ECLI:NL:RBZWB:2021:4721
Rechtbank Zeeland-West-Brabant
- Eerste aanleg - enkelvoudig
- Rechtspraak.nl
Weigering omgevingsvergunning voor opbouw woning in strijd met bestemmingsplan
In deze zaak heeft de Rechtbank Zeeland-West-Brabant op 20 september 2021 uitspraak gedaan in een geschil tussen een eiser en het college van burgemeester en wethouders van de gemeente Breda. De eiser, eigenaar van een woning, had een aanvraag ingediend voor een omgevingsvergunning voor het realiseren van een opbouw op zijn woning. Het college heeft deze aanvraag op 27 december 2019 geweigerd, omdat de diepte van de woning volgens het bestemmingsplan maximaal 12 meter mag bedragen, terwijl de opbouw de diepte zou vergroten tot ongeveer 17,8 meter. Eiser heeft bezwaar gemaakt tegen deze beslissing, maar het college verklaarde het bezwaar ongegrond in een besluit van 16 september 2020.
Eiser heeft vervolgens beroep ingesteld bij de rechtbank. Tijdens de zitting op 24 juni 2021 zijn zowel eiser als zijn gemachtigde, alsook vertegenwoordigers van het college aanwezig geweest. De rechtbank heeft de termijn voor uitspraak verlengd met zes weken. In de beoordeling van de zaak heeft de rechtbank gekeken naar de argumenten van eiser, die stelde dat het college onzorgvuldig had gehandeld en dat de weigering in strijd was met het gelijkheidsbeginsel, aangezien een vergelijkbare aanvraag voor een andere woning wel was goedgekeurd.

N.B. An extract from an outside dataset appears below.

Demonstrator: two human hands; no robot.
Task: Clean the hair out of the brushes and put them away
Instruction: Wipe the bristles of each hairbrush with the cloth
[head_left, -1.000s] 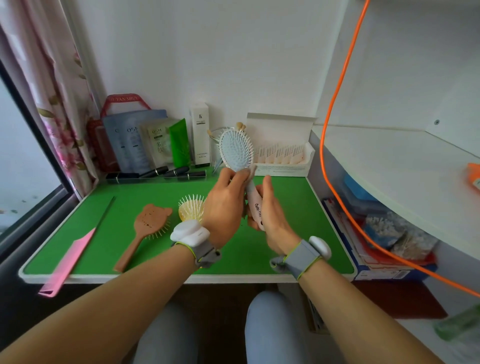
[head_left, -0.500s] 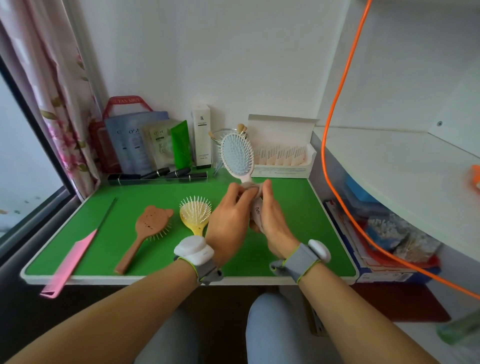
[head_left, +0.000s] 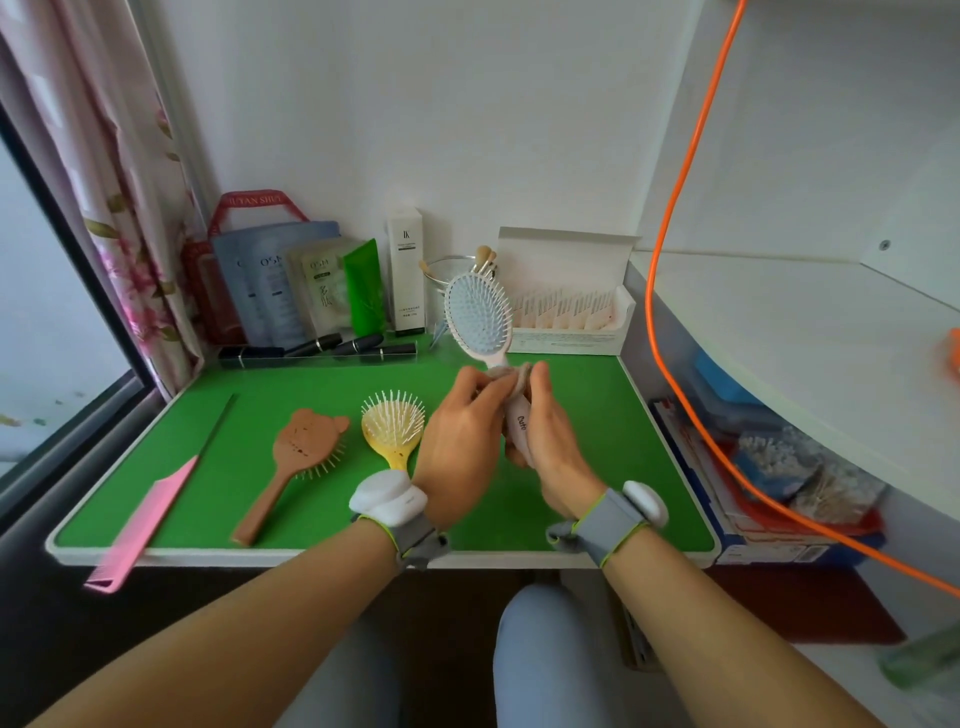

De rechtbank heeft echter geoordeeld dat het college in redelijkheid de aanvraag kon weigeren. De rechtbank volgde de motivering van het college dat de opbouw zou leiden tot ongewenste wandvorming en een inbreuk op de openheid in het achtertuinenmilieu. De rechtbank concludeerde dat de belangen van een goede woon- en leefomgeving zwaarder wogen dan de belangen van eiser om zijn woning uit te breiden. Het beroep van eiser werd ongegrond verklaard, en er werd geen proceskostenveroordeling opgelegd.